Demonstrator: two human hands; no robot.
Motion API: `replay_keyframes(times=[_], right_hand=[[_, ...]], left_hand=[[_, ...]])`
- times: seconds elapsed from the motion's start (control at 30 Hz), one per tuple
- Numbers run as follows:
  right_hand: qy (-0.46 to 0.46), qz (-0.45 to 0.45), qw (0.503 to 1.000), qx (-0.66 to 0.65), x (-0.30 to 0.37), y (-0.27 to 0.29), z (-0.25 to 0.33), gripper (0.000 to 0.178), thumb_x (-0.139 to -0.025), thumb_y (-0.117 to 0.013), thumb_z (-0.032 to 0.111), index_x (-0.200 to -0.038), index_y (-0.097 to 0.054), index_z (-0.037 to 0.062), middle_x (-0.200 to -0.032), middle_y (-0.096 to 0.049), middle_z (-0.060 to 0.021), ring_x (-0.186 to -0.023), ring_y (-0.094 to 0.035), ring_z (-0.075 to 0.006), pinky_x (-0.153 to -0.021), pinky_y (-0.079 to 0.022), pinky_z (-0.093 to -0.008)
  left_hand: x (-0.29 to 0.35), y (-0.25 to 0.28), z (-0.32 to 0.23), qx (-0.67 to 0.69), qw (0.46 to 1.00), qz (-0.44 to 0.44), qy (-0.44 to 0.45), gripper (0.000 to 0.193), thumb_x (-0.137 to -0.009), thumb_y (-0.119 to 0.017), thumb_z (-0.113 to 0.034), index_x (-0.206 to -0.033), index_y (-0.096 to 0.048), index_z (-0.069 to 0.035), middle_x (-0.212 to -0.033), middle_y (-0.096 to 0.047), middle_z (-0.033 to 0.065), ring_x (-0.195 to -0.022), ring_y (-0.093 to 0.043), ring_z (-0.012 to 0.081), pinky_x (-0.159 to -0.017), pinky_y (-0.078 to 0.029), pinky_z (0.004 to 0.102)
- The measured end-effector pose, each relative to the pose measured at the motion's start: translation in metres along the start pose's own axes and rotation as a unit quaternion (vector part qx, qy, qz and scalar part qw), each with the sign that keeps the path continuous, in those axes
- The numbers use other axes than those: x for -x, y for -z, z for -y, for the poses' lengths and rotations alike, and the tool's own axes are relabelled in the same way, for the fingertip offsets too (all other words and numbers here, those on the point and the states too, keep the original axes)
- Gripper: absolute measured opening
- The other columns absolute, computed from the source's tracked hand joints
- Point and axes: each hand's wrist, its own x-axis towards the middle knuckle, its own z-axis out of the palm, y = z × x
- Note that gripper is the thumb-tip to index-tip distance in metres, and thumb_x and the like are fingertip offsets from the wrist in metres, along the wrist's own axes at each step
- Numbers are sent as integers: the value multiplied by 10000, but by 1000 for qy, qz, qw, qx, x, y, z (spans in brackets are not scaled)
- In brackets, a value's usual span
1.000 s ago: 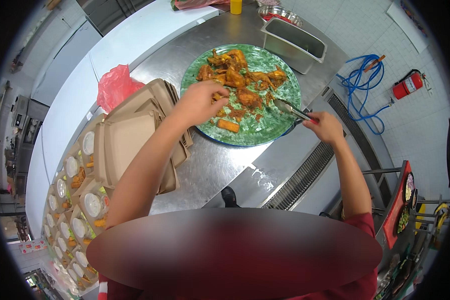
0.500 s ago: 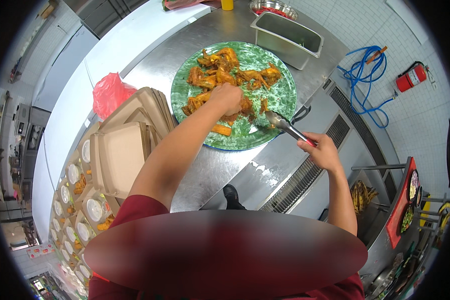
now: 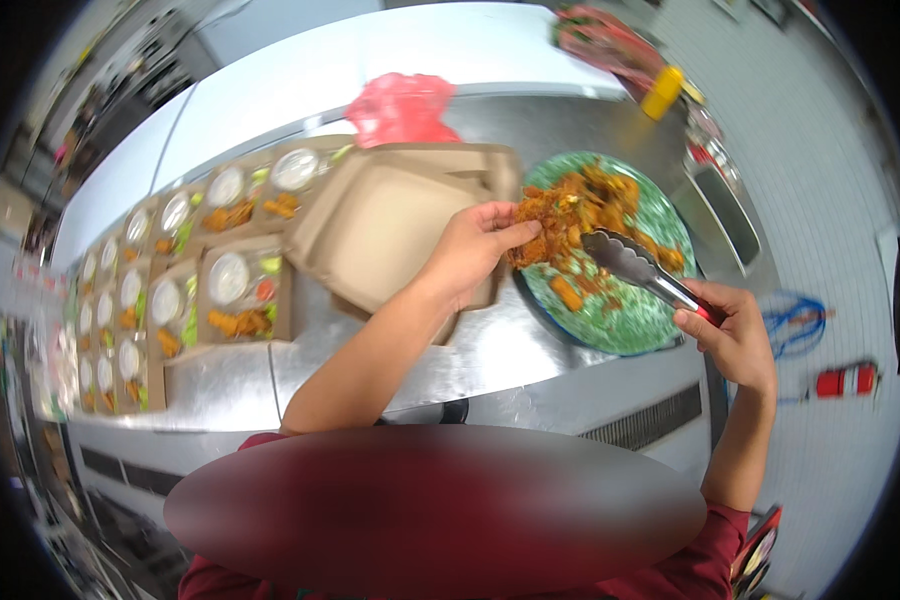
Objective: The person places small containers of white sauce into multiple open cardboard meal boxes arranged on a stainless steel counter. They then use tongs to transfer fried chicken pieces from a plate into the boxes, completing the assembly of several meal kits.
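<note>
My left hand (image 3: 482,248) pinches a piece of fried chicken (image 3: 536,222) between thumb and fingers, at the left rim of a large green plate (image 3: 635,330). More browned fried chicken (image 3: 615,195) lies heaped on that plate. My right hand (image 3: 732,325) grips metal tongs (image 3: 660,280) with red on the handle. Their scalloped tips hang over the plate, close to the chicken; whether they touch any is unclear. Beneath and beside my left hand rests a stack of brown cardboard boxes (image 3: 370,215), the top one unfolded and bare inside.
Several filled boxes (image 3: 232,325) stand in rows to the left, with lidded white tubs, chicken and greens. Behind the stack sits a pink plastic bag (image 3: 402,108). A yellow container (image 3: 662,92) and a steel pan (image 3: 722,215) are beyond the plate. A fire extinguisher (image 3: 847,380) is far right.
The view has swung left, bringing more filled boxes in. My left hand has come off the plate's middle to its left edge with fried chicken in it. The tongs stay in my right hand.
</note>
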Motion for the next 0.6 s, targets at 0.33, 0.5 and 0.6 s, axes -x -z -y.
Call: replay_keyframes(times=[0.33, 0.5, 0.6], right_hand=[[211, 182, 951, 138, -68, -198, 210, 308, -901, -797, 151, -1158, -735, -7, -740, -574, -6, -689, -478, -86, -654, -433, -278], [271, 238, 916, 173, -53, -343, 303, 369, -894, -796, 245, -1171, -745, 6, -771, -671, -96, -680, -586, -186, -695, -486, -335], [367, 254, 871, 207, -46, -417, 345, 419, -892, -790, 315, -1191, -752, 24, -848, -735, -177, -758, -706, -280, -741, -526, -388]], left_hand=[[216, 215, -8, 194, 935, -256, -151, 349, -930, -796, -132, -1219, -687, 32, -1081, -722, 57, -959, -664, 107, -849, -521, 270], [330, 326, 11, 208, 882, -383, -179, 343, -912, -819, -126, -1183, -692, 41, -1068, -721, 55, -970, -664, 107, -856, -522, 260], [397, 377, 16, 213, 856, -431, -189, 328, -914, -821, -129, -1168, -696, 38, -1056, -726, 56, -950, -674, 110, -841, -528, 256]])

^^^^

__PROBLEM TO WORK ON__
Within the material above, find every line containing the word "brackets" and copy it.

__SOLUTION TO THE EXERCISE__
- Numbers are sent as integers: the value multiplied by 10000, but by 1000 for qy, qz, qw, qx, x, y, z (spans in brackets are not scaled)
- In brackets, a value's usual span

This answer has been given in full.